Geoff Cooper

Completing his first degree in accounting, but not entirely sold on the subject, Geoff Cooper’s decision to travel to Boulder, Colorado in 2006 was to prove fortuitous.

Seeking some time out and eventually finding work in a not particularly busy local café which he recalls gave him plenty of time for reading, it was a bookshop conveniently located right next to the cafe that would change his entire career track. Stumbling by chance on the economics section, it wasn’t long before Geoff was devouring every book on the subject they had in stock and a decision to return to New Zealand to begin a second degree in what he says had now become his “first love” was quickly confirmed.

Graduating with a Master of Economics with First Class Honours in 2011 to add to his undergraduate degrees in science and accounting, he recently completed a Master of Public Affairs from Princeton University. He says the appeal of economics is both its breadth and its diversity.
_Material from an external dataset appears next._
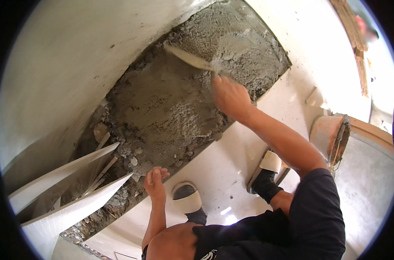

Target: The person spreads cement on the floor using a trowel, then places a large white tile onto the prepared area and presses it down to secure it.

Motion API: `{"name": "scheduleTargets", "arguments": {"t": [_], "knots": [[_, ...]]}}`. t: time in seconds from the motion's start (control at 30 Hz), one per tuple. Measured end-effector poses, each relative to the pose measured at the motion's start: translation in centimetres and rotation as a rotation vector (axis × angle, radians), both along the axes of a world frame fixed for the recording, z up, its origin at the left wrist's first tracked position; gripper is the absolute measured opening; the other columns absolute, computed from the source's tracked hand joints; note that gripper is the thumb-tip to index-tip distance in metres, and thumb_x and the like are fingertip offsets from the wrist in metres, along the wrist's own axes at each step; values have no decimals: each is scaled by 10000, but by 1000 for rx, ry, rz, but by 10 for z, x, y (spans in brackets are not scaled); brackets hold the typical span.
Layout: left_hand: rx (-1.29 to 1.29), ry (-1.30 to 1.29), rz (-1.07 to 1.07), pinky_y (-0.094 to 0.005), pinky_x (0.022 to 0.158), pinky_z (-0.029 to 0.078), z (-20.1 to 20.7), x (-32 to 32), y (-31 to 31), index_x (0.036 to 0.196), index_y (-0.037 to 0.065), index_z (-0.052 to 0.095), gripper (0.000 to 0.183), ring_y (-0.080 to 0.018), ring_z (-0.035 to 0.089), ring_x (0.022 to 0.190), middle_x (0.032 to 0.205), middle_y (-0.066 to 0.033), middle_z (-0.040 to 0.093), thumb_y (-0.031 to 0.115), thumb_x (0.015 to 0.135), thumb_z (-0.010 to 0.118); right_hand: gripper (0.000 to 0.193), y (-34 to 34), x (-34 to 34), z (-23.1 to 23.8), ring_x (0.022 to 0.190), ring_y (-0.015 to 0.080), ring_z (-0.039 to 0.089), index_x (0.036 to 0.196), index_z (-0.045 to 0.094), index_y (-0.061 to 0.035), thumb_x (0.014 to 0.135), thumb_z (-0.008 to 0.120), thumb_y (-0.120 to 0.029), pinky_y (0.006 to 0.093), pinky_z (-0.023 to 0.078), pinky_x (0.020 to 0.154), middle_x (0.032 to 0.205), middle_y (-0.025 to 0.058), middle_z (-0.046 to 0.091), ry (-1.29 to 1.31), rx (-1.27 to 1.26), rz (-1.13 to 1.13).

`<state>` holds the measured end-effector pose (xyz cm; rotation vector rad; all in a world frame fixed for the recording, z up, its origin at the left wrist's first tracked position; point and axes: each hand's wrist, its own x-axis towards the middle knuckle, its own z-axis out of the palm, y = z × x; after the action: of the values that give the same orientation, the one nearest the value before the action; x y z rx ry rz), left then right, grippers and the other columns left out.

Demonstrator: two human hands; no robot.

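My right hand (pixel 231 96) is closed round the handle of a trowel, its long blade (pixel 189 57) reaching left over the wet grey mortar (pixel 162 99). The blade is seen nearly edge-on; whether it touches the mortar, I cannot tell. Around it the bed is smoothed in the middle and rough toward the far end (pixel 244 39). Loosely bent, my left hand (pixel 155 182) hangs by the near edge of the bed with nothing visible in it.
Several pale tiles (pixel 80 206) lean on edge at the left, over rubble. A white wall (pixel 75 56) borders the mortar. Shiny floor tiles (pixel 223 164) lie under my slippered feet. A mortar-stained bucket (pixel 329 134) stands at the right. Part of a person (pixel 370 34) shows far off.
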<state>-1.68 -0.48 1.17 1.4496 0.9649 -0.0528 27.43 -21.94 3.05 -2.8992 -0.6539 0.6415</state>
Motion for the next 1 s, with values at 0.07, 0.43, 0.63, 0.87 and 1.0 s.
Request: {"name": "scheduleTargets", "arguments": {"t": [0.07, 0.43, 0.63, 0.87, 1.0], "knots": [[-5, -39, 27, -316, 690, 533, 2, -1, 2, 1005, -48, 601, 308, -196, 656, 730, 873, -139, 671, 248, 967, 526, 225, -6, -3, 14, 840, 373, 656, 996, 495, 0, 841, 546, -155, 472, 529, 705, 953, 194, 616, 35, 16, 5], [58, -68, 101, -321, 698, 541, 14, -45, 23, 996, -52, 596, 348, -191, 658, 737, 878, -131, 664, 283, 975, 506, 157, 47, -10, 4, 842, 373, 653, 963, 509, -11, 848, 490, -117, 463, 526, 732, 888, 207, 639, -78, 11, 47], [103, -93, 145, -311, 705, 532, 17, -45, 35, 981, -34, 602, 395, -187, 657, 735, 877, -119, 659, 353, 964, 520, 172, 33, -125, 6, 754, 357, 657, 965, 494, -22, 840, 501, -139, 465, 530, 660, 876, 188, 620, 61, 96, 173], [69, -70, 202, -316, 711, 531, 13, -54, 32, 974, -14, 609, 392, -175, 653, 732, 858, -101, 652, 369, 958, 530, 221, -18, -51, 11, 836, 404, 634, 994, 508, -72, 839, 543, -225, 500, 501, 712, 854, 219, 645, -117, 50, -231], [105, -75, 153, -342, 714, 524, 11, -56, 31, 986, 3, 611, 354, -189, 646, 746, 881, -101, 658, 340, 970, 501, 180, -34, 1, -5, 813, 414, 634, 974, 510, -67, 847, 529, -193, 507, 505, 714, 847, 197, 648, -194, 8, -180]]}}
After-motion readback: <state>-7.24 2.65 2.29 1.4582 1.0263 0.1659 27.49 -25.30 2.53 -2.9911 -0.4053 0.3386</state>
“I like the way economics helps you to think strategically. It’s a subject that continues to evolve and I believe the task of an economist is to translate and communicate what’s happening rather than to simply crunch the numbers in the background.”
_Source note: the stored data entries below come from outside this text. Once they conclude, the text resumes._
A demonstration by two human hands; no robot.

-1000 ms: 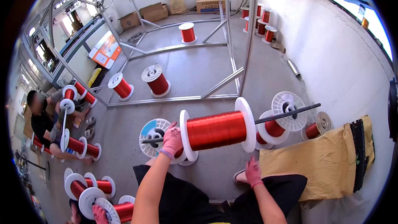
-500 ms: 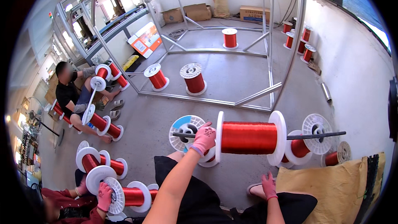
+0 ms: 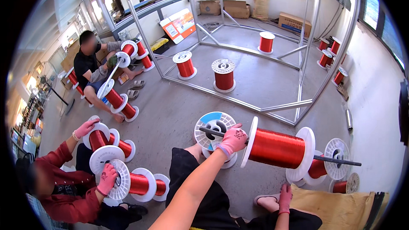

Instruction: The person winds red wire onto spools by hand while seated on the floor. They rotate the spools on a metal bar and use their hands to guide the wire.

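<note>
A dark rod (image 3: pixel 341 160) runs through a large spool of red wire (image 3: pixel 277 147) with white flanges. My left hand (image 3: pixel 233 139), in a pink glove, lies across the rod right beside the spool's left flange, fingers curled over it and one fingertip sticking up. Spools support the rod: an upright one with a blue-marked flange (image 3: pixel 220 117) near its left end, and one with a slotted white flange (image 3: pixel 336 158) on the right. The rod slopes down to the right. My right hand (image 3: pixel 285 198), also gloved in pink, rests by my right knee with fingers extended, holding nothing visible.
A co-worker in maroon (image 3: pixel 64 183) handles spools at lower left; another person in black (image 3: pixel 87 66) sits beyond with a spool on a rod. A metal frame (image 3: pixel 230 99) stands ahead, with red spools (image 3: pixel 224 76) inside. Brown sacking (image 3: pixel 328 204) lies right of my legs.
The view has swung left, so the scene sits further right. The rod and spool now tilt, right end lower. My right hand's fingers are closer together. The maroon-sleeved co-worker's hand has come onto a flange.
</note>
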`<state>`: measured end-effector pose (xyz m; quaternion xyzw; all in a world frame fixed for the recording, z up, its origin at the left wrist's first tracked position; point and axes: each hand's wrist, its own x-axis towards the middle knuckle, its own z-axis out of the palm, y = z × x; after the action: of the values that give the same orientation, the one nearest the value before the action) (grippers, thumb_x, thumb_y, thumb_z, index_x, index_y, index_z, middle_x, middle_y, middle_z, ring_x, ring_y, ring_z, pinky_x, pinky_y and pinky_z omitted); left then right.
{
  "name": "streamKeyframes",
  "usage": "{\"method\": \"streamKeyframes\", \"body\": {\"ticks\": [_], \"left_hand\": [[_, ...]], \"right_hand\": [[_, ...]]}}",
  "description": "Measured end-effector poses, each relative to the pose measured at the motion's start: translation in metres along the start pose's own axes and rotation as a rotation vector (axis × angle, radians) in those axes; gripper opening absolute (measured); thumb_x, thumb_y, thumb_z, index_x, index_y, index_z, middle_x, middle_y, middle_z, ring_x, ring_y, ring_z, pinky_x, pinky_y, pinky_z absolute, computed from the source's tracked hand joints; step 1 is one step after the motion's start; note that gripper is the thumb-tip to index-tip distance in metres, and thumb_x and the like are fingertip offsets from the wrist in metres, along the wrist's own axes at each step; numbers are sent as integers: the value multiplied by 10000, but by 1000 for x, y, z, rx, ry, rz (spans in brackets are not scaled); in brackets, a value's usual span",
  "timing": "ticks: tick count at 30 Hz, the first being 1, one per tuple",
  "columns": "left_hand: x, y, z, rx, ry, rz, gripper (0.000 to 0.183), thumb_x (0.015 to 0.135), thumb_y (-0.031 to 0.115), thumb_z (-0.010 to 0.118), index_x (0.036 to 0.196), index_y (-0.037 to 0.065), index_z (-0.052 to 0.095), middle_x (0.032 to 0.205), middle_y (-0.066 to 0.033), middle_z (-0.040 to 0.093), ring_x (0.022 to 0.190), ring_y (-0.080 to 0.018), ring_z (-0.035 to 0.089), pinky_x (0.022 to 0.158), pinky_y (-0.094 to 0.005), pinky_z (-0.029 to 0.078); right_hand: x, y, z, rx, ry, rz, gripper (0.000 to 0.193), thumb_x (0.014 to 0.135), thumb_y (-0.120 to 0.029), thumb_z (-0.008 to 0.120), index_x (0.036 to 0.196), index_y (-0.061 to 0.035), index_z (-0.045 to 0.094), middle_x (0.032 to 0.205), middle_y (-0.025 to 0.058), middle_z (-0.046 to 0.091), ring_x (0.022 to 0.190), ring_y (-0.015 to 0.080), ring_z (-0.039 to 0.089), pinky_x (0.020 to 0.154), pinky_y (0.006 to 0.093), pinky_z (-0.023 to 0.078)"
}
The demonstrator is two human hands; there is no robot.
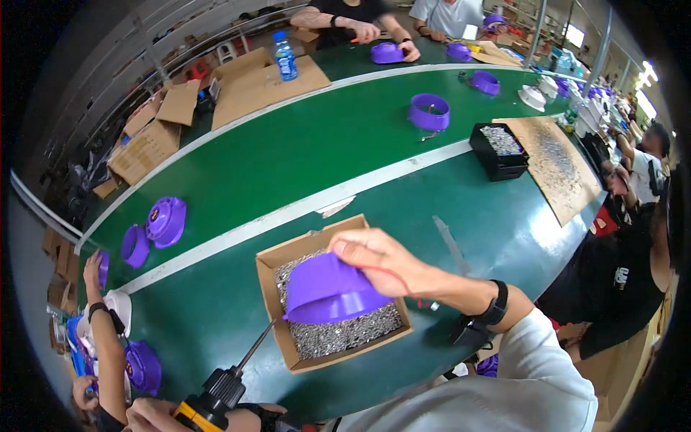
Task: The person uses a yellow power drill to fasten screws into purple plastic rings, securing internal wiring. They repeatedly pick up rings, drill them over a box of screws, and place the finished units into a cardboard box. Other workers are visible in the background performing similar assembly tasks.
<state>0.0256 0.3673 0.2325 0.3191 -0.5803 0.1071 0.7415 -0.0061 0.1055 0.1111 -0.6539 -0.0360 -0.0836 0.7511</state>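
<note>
At the lower left, my left hand (151,415) is closed around a black-and-yellow power screwdriver (209,403), partly cut off by the lower edge. Its long bit (255,345) points up toward the near rim of a purple round plastic housing (335,291). My right hand (378,255), with a black watch on its wrist, grips that housing by its far edge and holds it tilted. A red wire (392,273) with a white connector hangs from it beside my hand. Beneath lies an open cardboard box (294,353) of small silvery screws (353,331).
A black bin of small metal parts (504,162) stands near a stained cardboard sheet (558,165). Purple housings (167,222) sit on the green belt (288,151). A co-worker's arm (108,338) reaches in at left. Other people work across the belt and at right.
</note>
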Motion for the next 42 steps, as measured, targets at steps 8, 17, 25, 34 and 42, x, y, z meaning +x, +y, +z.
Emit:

Economists frequently speak of the benefits of creative destruction, but the discipline itself rarely undergoes the same process. So when leading American-Israeli psychologist and author Daniel Kahneman was awarded the Nobel Prize in Economics in 2007 for a revolutionary take on the dismal science, Geoff say he was enamoured.

“We don’t need to treat all individuals as rational, normalized agents in clunky mathematical equations - we can do better. His book Thinking Fast and Slow is a terrific challenge to the profession and never far away from my desk. I was lucky enough to learn from Professor Kahneman directly at Princeton University, through the course he designed at the Woodrow Wilson School of Public and International Affairs.”
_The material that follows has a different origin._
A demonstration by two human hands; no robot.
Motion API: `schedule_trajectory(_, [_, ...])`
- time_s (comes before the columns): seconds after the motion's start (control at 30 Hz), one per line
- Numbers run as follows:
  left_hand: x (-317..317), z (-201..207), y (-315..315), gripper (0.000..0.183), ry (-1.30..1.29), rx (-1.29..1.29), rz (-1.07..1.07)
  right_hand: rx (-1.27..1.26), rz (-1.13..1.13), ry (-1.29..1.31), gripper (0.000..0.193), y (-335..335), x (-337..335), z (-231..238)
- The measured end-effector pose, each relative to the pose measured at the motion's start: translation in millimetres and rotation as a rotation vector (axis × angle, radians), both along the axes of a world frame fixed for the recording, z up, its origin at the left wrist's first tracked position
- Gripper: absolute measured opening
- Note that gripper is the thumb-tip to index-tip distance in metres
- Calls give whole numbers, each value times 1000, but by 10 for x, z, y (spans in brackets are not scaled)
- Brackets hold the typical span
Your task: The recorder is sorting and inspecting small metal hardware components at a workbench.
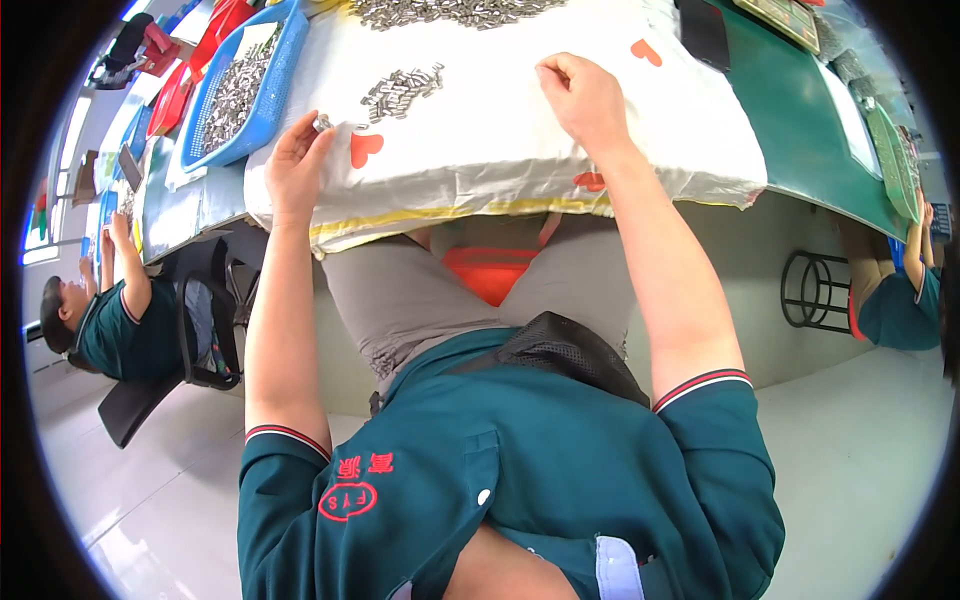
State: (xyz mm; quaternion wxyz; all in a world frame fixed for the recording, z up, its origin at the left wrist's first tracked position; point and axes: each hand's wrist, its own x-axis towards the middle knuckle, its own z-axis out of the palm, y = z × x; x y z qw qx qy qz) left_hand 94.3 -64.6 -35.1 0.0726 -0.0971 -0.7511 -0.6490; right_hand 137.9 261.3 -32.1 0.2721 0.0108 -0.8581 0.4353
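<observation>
The left hand pinched one small metal piece at the cloth's near edge; a loose pinch risked dropping it to the floor. The right hand rested curled, apparently empty, near the loose metal pieces.
</observation>
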Motion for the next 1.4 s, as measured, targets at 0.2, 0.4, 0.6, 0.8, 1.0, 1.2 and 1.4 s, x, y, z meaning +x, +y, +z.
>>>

Prior to leaving Auckland to continue his studies in the U.S., Geoff spent four years as Chief Economist for Auckland City, a role he says offered plenty of professional challenges resulting from city’s rapid growth.

Recently securing a senior position at the United States Federal Reserve in New York, where he contributes to international banking and regulatory policy, focusing on Europe and China, he says his new role has taken on greater significance post the Global Financial Crisis. Unlike most students who want to complete their degrees as quickly as possible and move on, Geoff says he actually found it difficult leaving university.

“New ideas, activities, and questions always waiting to be picked off and debated with professors and classmates, I was so fond of the institution. I ended up staying for almost a decade in various roles: student, researcher and tutor. The professors are exceptional and later in life became trusted advisors, advocates, and mentors.”

In an international career that has provided plenty of learnings along the way he says he has come to realise that Google will never replace knowledge in its purest sense.

“Knowledge matters more than ever. It is not only a driver of creativity and social progress, but an essential process for eliminating the distraction of useless information.”